Researchers at Evans Data Corporation report double digit drop-offs in developers using PHP, Perl and Python for development, based on findings compiled during a Spring 2005 Europe, Middle East and Africa (EMEA) survey of 400 developers. Meanwhile, 61 percent of developers in EMEA say they have used open source software modules; about 33 percent have contributed back to the open source community.
"PHP, Perl and Python use on a global basis peaked one to two years ago and has started to decline based on a number of factors. This decline is more exaggerated in EMEA and APAC than in North America," said John Andrews, Evans Data's Chief Operating Officer.
"One of the key factors to this loss of developer mindshare has been the inability of these languages to penetrate the enterprise space," continued Andrews.
According to the EDC research:
PHP: the number of developers using PHP for development dropped by more than 25% in the last year and the number of developers indicating they would not evaluate or use PHP for future development projects grew by almost 40% in the same time period.

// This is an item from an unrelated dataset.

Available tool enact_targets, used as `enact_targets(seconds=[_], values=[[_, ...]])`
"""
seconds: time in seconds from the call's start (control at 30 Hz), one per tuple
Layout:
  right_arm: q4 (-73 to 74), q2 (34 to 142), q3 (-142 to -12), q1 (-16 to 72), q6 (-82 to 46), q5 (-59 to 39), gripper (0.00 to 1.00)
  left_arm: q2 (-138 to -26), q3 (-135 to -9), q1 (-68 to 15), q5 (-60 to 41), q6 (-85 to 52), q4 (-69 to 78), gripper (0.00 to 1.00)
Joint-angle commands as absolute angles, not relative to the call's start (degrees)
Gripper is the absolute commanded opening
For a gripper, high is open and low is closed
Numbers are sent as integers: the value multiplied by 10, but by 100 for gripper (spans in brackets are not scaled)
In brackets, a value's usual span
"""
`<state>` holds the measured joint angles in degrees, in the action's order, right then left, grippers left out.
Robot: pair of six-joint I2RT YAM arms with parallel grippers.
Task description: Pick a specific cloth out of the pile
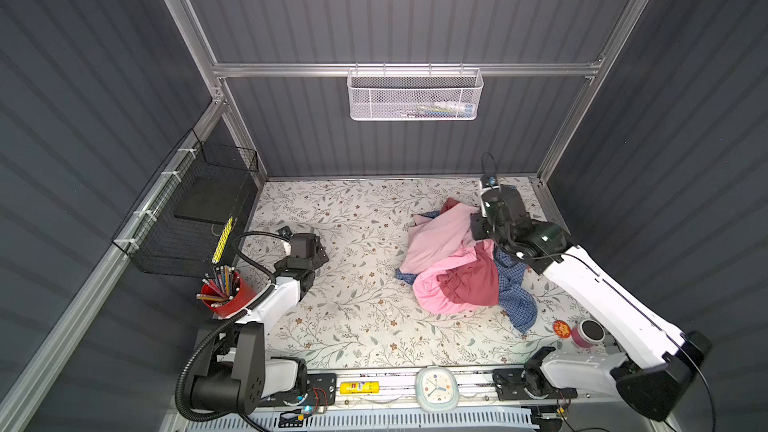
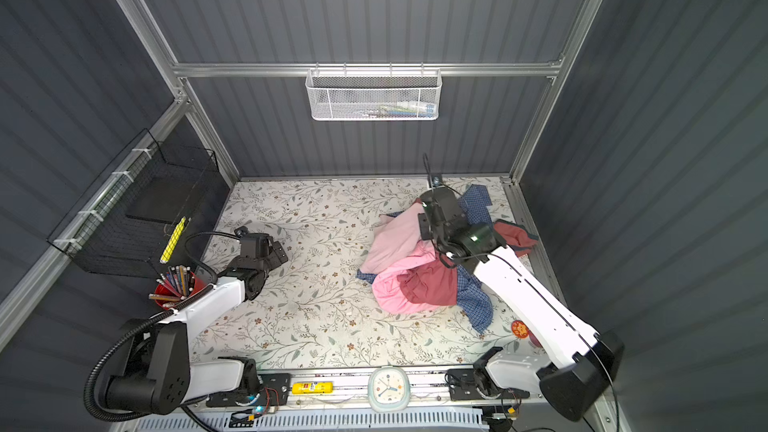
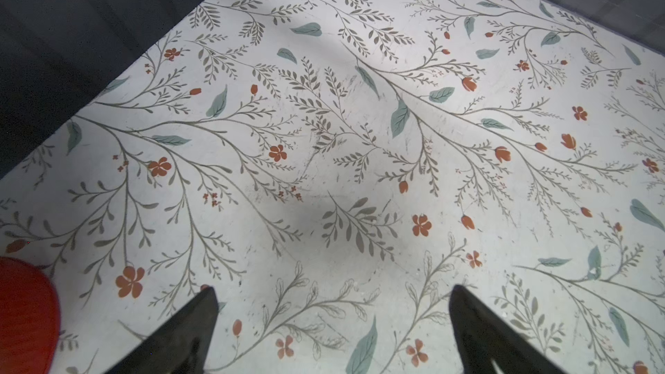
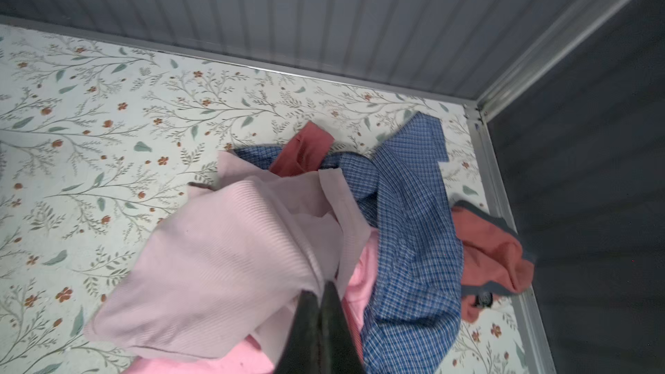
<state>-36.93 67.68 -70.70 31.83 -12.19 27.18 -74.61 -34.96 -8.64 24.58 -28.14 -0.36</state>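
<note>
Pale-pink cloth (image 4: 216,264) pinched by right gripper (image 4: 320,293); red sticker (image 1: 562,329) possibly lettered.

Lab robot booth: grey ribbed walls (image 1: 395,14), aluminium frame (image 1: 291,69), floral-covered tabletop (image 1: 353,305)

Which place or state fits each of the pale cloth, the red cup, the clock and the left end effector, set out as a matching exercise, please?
1 cloth
2 cup
3 clock
4 left end effector

a open above the mat
b on the front rail
c pinched by the shut right end effector
d holding pencils, by the mat's left edge

Pairs: 1-c, 2-d, 3-b, 4-a
</note>
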Motion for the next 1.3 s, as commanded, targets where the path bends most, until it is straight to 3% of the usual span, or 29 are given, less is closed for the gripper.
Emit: enact_targets(seconds=[0.0,0.4,0.57,0.83,1.1,1.27], values=[[-379,599,-655,289,-184,295,0,-745,-361,-87,232,-278,2,100],[-419,458,-603,225,-225,356,0,-745,-364,-94,188,-269,29,100],[-446,477,-649,227,-201,369,0,-737,-362,-98,188,-264,27,100],[-444,512,-713,289,-130,516,0,-733,-357,-100,190,-261,28,100],[-417,593,-732,371,-67,539,0,-740,-359,-104,188,-254,32,100],[-398,668,-738,409,-9,472,0,-744,-358,-106,184,-250,34,100]])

Perl: Perl usage in EMEA has dropped by more than 20% and those developers with no intentions to evaluate or use Perl grew by 20%.
Python: Python usage also saw a 25% reduction in current usage and developers without any intention to use or evaluate Python grew by 17% in the last year.
EDC also found a sharp rise in interest in 64-bit development projects. EMEA developers’ intentions to develop 64-bit applications in two or more years grew by more than 250% in the last six months, while those developers with no intentions to develop 64-bit applications dropped by almost 40% in the same period.
Zend disputes EDC's figures with its own pro-PHP figures and dismisses the view that Intel, SAP, Oracle and IBM placed bets on what is turning into an ephemeral developer strategy. Zend claims the number of monthly downloads of its Zend integrated development environment (IDE) today number 20,000, up from 5,000 in September 2004, with an accompanying 150% growth in the privately held company's revenue. Furthermore, Zend is opening offices worldwide. As for stats, Zend points to Netcraft who claims 22m internet domains use PHP, making it the internet's most popular scripting language."
"Microsoft is interested in PHP - the next version of IIS is going to support PHP. If there was no interest, or we were seeing a decline of interest in PHP, why would they get their product to support PHP?" asked Zend vice president of marketing Michel Gerin.
Furthermore, while EDC maintains PHP is not seeing "serious" deployment, Zend claims changes to the language like the addition of Object Orientation (OO) in PHP 5.0 mean the language is going beyond pure web site development and into the enterprise as an alternative to Java and C++.